● Goal of the exercise
What you return must match the records below exactly, apart from the omitted pictures.
[[ Working data open ]]
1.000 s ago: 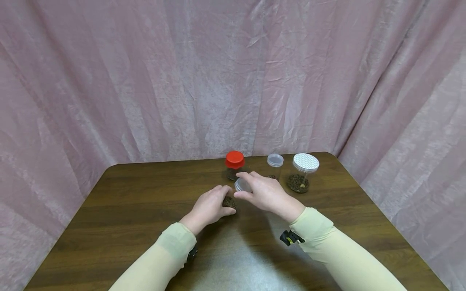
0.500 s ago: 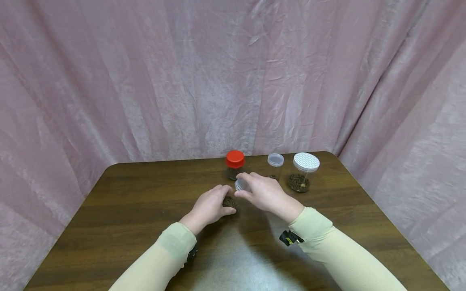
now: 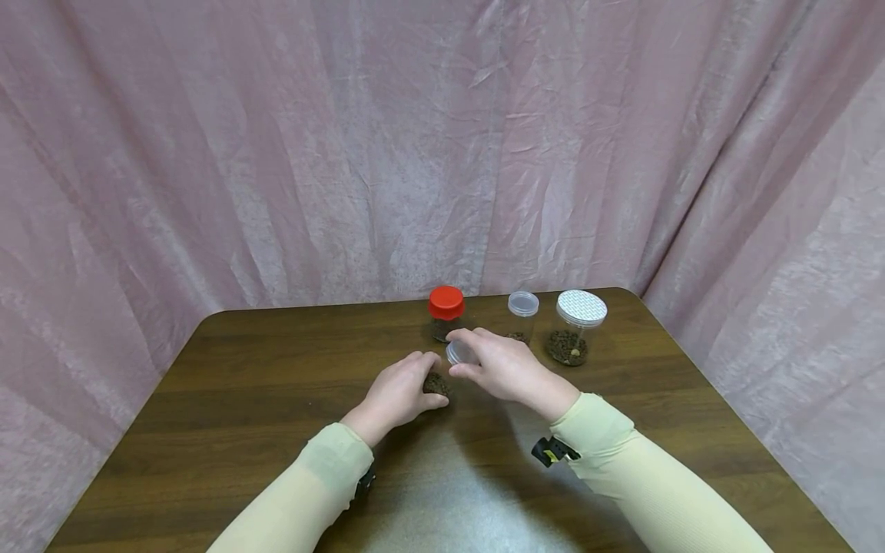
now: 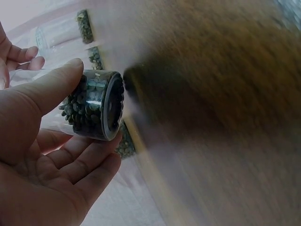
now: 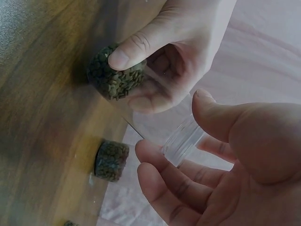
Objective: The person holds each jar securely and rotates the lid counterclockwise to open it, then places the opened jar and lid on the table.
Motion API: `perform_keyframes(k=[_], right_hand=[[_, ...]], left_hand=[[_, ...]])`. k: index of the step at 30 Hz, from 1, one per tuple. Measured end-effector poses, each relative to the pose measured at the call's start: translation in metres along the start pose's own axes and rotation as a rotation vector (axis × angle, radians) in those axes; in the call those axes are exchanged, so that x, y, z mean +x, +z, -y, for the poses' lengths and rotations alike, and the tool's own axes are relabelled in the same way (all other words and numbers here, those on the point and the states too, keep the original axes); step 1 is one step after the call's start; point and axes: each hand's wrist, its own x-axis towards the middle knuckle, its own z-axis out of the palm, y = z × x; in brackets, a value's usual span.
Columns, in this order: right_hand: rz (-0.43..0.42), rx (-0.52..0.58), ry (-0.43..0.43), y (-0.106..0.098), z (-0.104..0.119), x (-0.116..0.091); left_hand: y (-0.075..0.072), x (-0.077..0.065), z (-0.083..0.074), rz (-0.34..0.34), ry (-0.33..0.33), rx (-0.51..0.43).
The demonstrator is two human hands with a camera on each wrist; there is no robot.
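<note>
Key relation: the clear screw-top jar [image 3: 437, 384] sits right btw the two hands, approx. table ctr, w/ its long axis tilted, not upright; base end lies toward the L hand [image 3: 399, 389], and the clear lid [image 3: 462, 353] leans up & over toward the R hand [image 3: 510, 366]. L hand has the lower part, thumb on the near side, fingers round the far side, about where the brown pellets [image 5: 123, 81] lie. R hand comes in from the R w/ thumb & fingers curved about the lid, one on either side; how firmly they press, can't tell. So L is nearer the base, R nearer the lid, & the axis runs on a slant from one to the other. Pellets lie at the base end only, clear wall btw them & the lid. Whether the base edge touches the wooden tabletop [image 3: 263, 415], can't tell. Behind, well apart from L hand: red-lidded jar [image 3: 446, 303], just past R fingertips in head view; then, going R, a small clear-lidded jar [image 3: 523, 305] & a bigger white-lidded jar [image 3: 581, 309], all 3 upright.
</note>
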Motion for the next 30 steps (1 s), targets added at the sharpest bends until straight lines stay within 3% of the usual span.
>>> perform_keyframes(k=[10, 18, 30], right_hand=[[-0.005, -0.002, 0.014, 0.0001, 0.0019, 0.0012], [-0.084, -0.08, 0.068, 0.004, 0.0034, 0.0043], [-0.098, -0.083, 0.027, 0.0051, 0.0025, 0.0044]], left_hand=[[0.0015, 0.0008, 0.0035, -0.001, 0.014, -0.004], [0.001, 0.0014, 0.0029, 0.007, 0.008, 0.012], [0.0002, 0.0015, 0.0008, 0.007, -0.003, -0.012]])
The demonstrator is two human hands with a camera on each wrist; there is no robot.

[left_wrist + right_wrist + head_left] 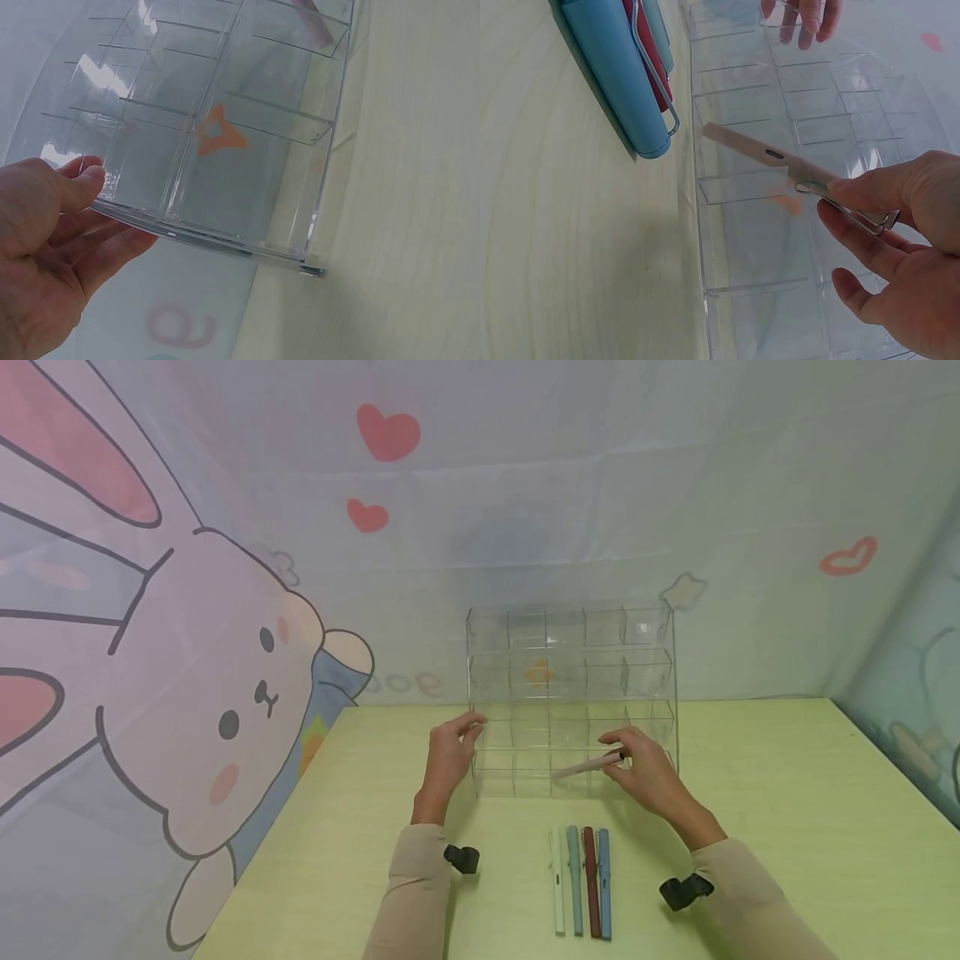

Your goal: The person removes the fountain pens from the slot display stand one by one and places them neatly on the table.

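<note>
A clear acrylic rack (525, 749) with tiers of small compartments stands upright on the table. My left hand (448, 756) grips its left side edge, thumb in front and fingers behind, as the left wrist view shows. Between thumb and fingers, my right hand (648, 772) pinches a pale pink pen (742, 144) near its capped end, by the wire clip. The pen slants left and downward, its far end at the rack's lowest tier, around the middle compartments. In front of the rack lie a pale green pen (557, 893), a green pen (576, 885), a dark red pen (591, 885) and a blue pen (605, 885), side by side.
The pale yellow table (787, 827) reaches back to a printed cloth backdrop (750, 468) with hearts and a large rabbit. That backdrop rises close behind the rack. A dark wrist camera (686, 892) sits on the right sleeve, another camera (462, 858) on the left.
</note>
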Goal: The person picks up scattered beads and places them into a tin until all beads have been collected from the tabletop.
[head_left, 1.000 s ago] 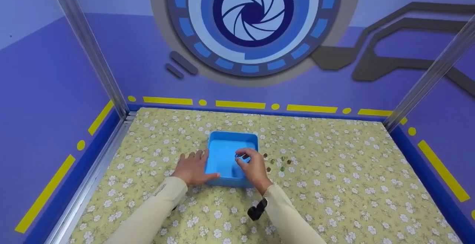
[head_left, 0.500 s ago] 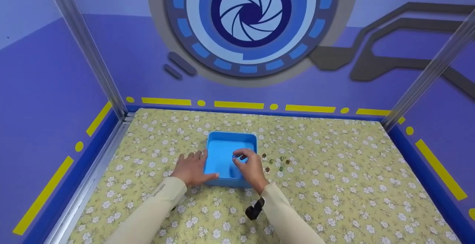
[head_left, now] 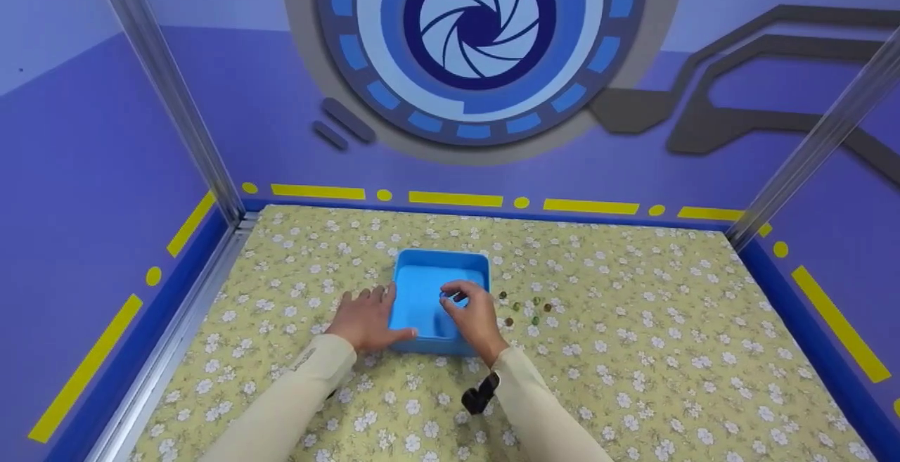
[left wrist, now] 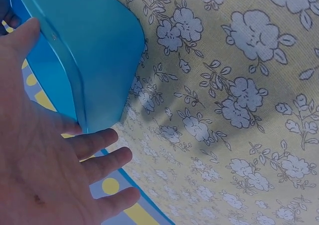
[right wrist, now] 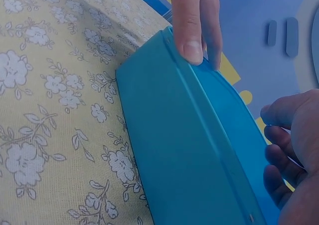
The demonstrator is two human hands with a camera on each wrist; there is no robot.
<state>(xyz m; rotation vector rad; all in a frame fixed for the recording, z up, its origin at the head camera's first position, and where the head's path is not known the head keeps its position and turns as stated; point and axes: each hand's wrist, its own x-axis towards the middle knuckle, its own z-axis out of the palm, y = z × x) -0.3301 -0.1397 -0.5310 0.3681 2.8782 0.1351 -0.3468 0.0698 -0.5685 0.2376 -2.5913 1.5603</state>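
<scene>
"What do you see from over there?"

"Mostly pale yellow cloth with white printed flowers. On it sits a light-blue, open-topped, squarish box with rounded corners."

"And the hands?"

"I see the left hand with fingers spread at the box's left side, thumb on the near rim. I'd want light steadying there, no hard push. The right hand pinches, thumb to forefinger, above the box."

"Smaller things?"

"Green and brown glassy balls, loose right of the box; I'd swing the wrist clear of them. Smallest to my eye, the pinched bluish ball, mostly hidden. I'd judge any release best made low, lest it bounce."
</scene>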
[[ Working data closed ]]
● Answer below
1.000 s ago: 
0.500 s ago: 
now: 
now: 
now: 
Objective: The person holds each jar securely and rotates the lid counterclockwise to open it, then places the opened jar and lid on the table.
Motion API: `perform_keyframes(k=[_], right_hand=[[_, ...]], left_hand=[[_, ...]])`. k: index of the step at 30 Hz, from 1, one per tuple. Measured end-effector poses, each relative to the pose measured at the call's start: translation in metres along the start pose's own axes and rotation as a rotation vector (axis × angle, radians) in those axes; in the call those axes are exchanged, so that x, y, z mean +x, +z, -y, for the poses' lengths and rotations alike, and the tool's own axes are relabelled in the same way (all other words and numbers here, those on the point and the states too, keep the original axes); step 1 is one step after the call's start; point and axes: each hand's wrist, its own x-axis towards the middle knuckle, its own z-axis out of the palm, y = z × x; in brackets, a value's usual span.
Columns, in this order: right_hand: rz (-0.43..0.42), rx (-0.52..0.58), ry (-0.43..0.43), y (-0.106..0.098), z (-0.104..0.119), x (-0.116..0.091); left_hand: y (-0.075..0.072), x (-0.077..0.065), z (-0.083..0.074), rz (-0.34..0.34), ry (-0.33..0.33), rx (-0.51..0.43).
The demonstrator is two human hands with a camera on each wrist; there is no robot.
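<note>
Key relation: the clear screw-top jar [image 3: 437, 384] sits right btw the two hands, approx. table ctr, w/ its long axis tilted, not upright; base end lies toward the L hand [image 3: 399, 389], and the clear lid [image 3: 462, 353] leans up & over toward the R hand [image 3: 510, 366]. L hand has the lower part, thumb on the near side, fingers round the far side, about where the brown pellets [image 5: 123, 81] lie. R hand comes in from the R w/ thumb & fingers curved about the lid, one on either side; how firmly they press, can't tell. So L is nearer the base, R nearer the lid, & the axis runs on a slant from one to the other. Pellets lie at the base end only, clear wall btw them & the lid. Whether the base edge touches the wooden tabletop [image 3: 263, 415], can't tell. Behind, well apart from L hand: red-lidded jar [image 3: 446, 303], just past R fingertips in head view; then, going R, a small clear-lidded jar [image 3: 523, 305] & a bigger white-lidded jar [image 3: 581, 309], all 3 upright.
</note>
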Motion for the next 30 steps (1 s), targets added at the sharpest bends until straight lines stay within 3% of the usual span.
>>> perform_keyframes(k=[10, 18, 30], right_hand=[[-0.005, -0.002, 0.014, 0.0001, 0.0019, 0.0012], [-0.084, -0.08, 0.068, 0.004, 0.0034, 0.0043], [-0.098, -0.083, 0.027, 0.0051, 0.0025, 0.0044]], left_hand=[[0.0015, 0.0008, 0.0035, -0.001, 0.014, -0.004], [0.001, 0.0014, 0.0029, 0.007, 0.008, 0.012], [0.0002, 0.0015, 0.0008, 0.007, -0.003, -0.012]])
The demonstrator is two human hands with a camera on each wrist; there is no robot.

[left_wrist + right_wrist + head_left] 

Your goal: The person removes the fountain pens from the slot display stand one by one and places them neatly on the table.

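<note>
A clear acrylic rack (525, 749) with tiers of small compartments stands upright on the table. My left hand (448, 756) grips its left side edge, thumb in front and fingers behind, as the left wrist view shows. Between thumb and fingers, my right hand (648, 772) pinches a pale pink pen (742, 144) near its capped end, by the wire clip. The pen slants left and downward, its far end at the rack's lowest tier, around the middle compartments. In front of the rack lie a pale green pen (557, 893), a green pen (576, 885), a dark red pen (591, 885) and a blue pen (605, 885), side by side.
The pale yellow table (787, 827) reaches back to a printed cloth backdrop (750, 468) with hearts and a large rabbit. That backdrop rises close behind the rack. A dark wrist camera (686, 892) sits on the right sleeve, another camera (462, 858) on the left.
</note>
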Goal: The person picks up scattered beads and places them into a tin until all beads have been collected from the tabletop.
[head_left, 1.000 s ago] 
[head_left, 0.500 s ago] 
[head_left, now] 
[left wrist, now] 
[right wrist, now] 
The demonstrator is two human hands with a camera on each wrist; there is no robot.
<state>(xyz m; rotation vector rad; all in a frame fixed for the recording, z up, its origin at the head camera's first position, and where the head's path is not known the head keeps its position and turns as stated; point and axes: each hand's wrist, its own x-axis towards the middle knuckle, its own z-axis out of the palm, y = z × x) -0.3301 -0.1397 -0.5310 0.3681 2.8782 0.1351 -0.3468 0.0698 -0.5685 0.2376 -2.5913 1.5603</state>
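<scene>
"What do you see from over there?"

"Mostly pale yellow cloth with white printed flowers. On it sits a light-blue, open-topped, squarish box with rounded corners."

"And the hands?"

"I see the left hand with fingers spread at the box's left side, thumb on the near rim. I'd want light steadying there, no hard push. The right hand pinches, thumb to forefinger, above the box."

"Smaller things?"

"Green and brown glassy balls, loose right of the box; I'd swing the wrist clear of them. Smallest to my eye, the pinched bluish ball, mostly hidden. I'd judge any release best made low, lest it bounce."
</scene>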

No more work is left in this exercise.